MEAM Potential: Did not find all elements in MEAM library file

Hi All,

I am trying to model an oxide structure using a hybrid of meam and Buckingham potential. However, I am getting the error message “Did not find all elements in MEAM library file”, however, I could not find the problem. As far as I could check, all the elements (Cr, Co, Ni) are defined in the library.meam. I have attached the files below for duplicating the error (I apologize for lengthy email, I couldn’t attach files). I would appreciate any help about the reason of this error.

library.meam:
# elt lat z ielement atwt
# alpha b0 b1 b2 b3 alat esub asub
# t0 t1 t2 t3 rozero ibar

‘Co’ ‘hcp’ 12 1 58.933
5.2356147485 3.50 0.00 0.00 4.00 2.5000000000 4.41 0.90
1 3.00 5.00 -1.00 1.00 3
‘Ni’ ‘fcc’ 12 1 58.690
5.0842175782 2.56 1.50 6.00 1.50 3.5213917703 4.45 0.94
1 3.10 1.80 4.36 1.00 3
‘Cr’ ‘bcc’ 8 1 51.960
5.5800716432 6.49 1.00 6.00 1.00 2.8809778433 4.10 0.52
1 2.00 6.80 -8.00 1.00 3

pull.in:
# ------------------------ INITIALIZATION ----------------------------
units metal
dimension 3
boundary p p p
atom_style atomic

# ----------------------- ATOM DEFINITION ----------------------------
read_data CrCoNiO.lammps

# ------------------------ FORCE FIELDS ------------------------------
pair_style hybrid meam buck/coul/cut 10.0
pair_coeff * * meam library.meam Co Ni Cr NULL CoNiCrFeMn.meam Cr Co Ni NULL
pair_coeff 1 4 buck/coul/cut 619.8 0.3372 0.0 0.0 6.0
pair_coeff 2 4 buck/coul/cut 684.9 0.3372 0.0 0.0 6.0
pair_coeff 3 4 buck/coul/cut 641.2 0.3372 0.0 0.0 6.0
pair_coeff 4 4 buck/coul/cut 22764.3 0.1490 C 0.0 6.0
reset_timestep 0
fix 1 all box/relax iso 0.0 vmax 0.001
thermo 10
thermo_style custom step pe lx ly lz press pxx pyy pzz c_eatoms
min_style cg
minimize 1e-25 1e-25 5000 10000

data.lammps:
10 atoms
4 atom types
0.0 26.385 xlo xhi
0.0 218.4449 ylo yhi
0.0 1089.1476 zlo zhi

Atoms # atomic

1 1 2.6385 5.39026 2.17963
2 2 2.6385 1.15235 8.05112
3 3 2.6385 6.73093 5.30731
4 4 0.0 4.37756 0.0
5 4 0.0 8.32226 2.17963
6 1 2.6385 3.36485 6.53889
7 1 1.31925 1.0127 2.17963
8 1 1.31925 7.74241 6.53889
9 2 2.6385 7.60276 3.69186
10 2 0.0 1.15235 5.02666

CoNiCrFeMn.meam:
https://www.ctcms.nist.gov/potentials/Download/2018--Choi-W-M-Jo-Y-H-Sohn-S-S-et-al--Co-Ni-Cr-Fe-Mn/1/CoNiCrFeMn.meam

Thank you so much,
Mobin

The error is correct because your input is not correct.
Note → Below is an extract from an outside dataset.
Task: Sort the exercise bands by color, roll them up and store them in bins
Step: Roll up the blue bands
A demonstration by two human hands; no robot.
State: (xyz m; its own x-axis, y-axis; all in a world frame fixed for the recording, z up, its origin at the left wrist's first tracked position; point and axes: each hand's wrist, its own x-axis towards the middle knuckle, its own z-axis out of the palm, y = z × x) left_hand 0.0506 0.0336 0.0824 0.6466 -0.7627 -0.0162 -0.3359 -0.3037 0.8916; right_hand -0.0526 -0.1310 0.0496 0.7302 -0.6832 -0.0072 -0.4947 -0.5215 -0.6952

The documentation of the meam pair style explains at great length the meaning of the element arguments and their required order and how the mapping to atom types is performed. Your input is failing both conditions and the error happens because of the first since there is no element called NULL.

More importantly, your use of a hybrid potential setup to model oxides is bogus and unlikely to produce meaningful results.

Thank you so much for your quick response. I found my mistake in utilizing the MEAM potential and fixed it, and now the code is working properly. However, I have a question about the last paragraph of your email:

More importantly, your use of a hybrid potential setup to model oxides is bogus and unlikely to produce meaningful results.

Might I ask what you mean by this? Do you mean that using these two specific force fields together is wrong or overall I must not use hybrid model for modeling oxides?

Thanks.

Both.

Different oxidation states result in different behavior, just ask any decent chemist. The metal elements in the meam library are in oxidation state 0 for obvious reasons. In your use case they are not.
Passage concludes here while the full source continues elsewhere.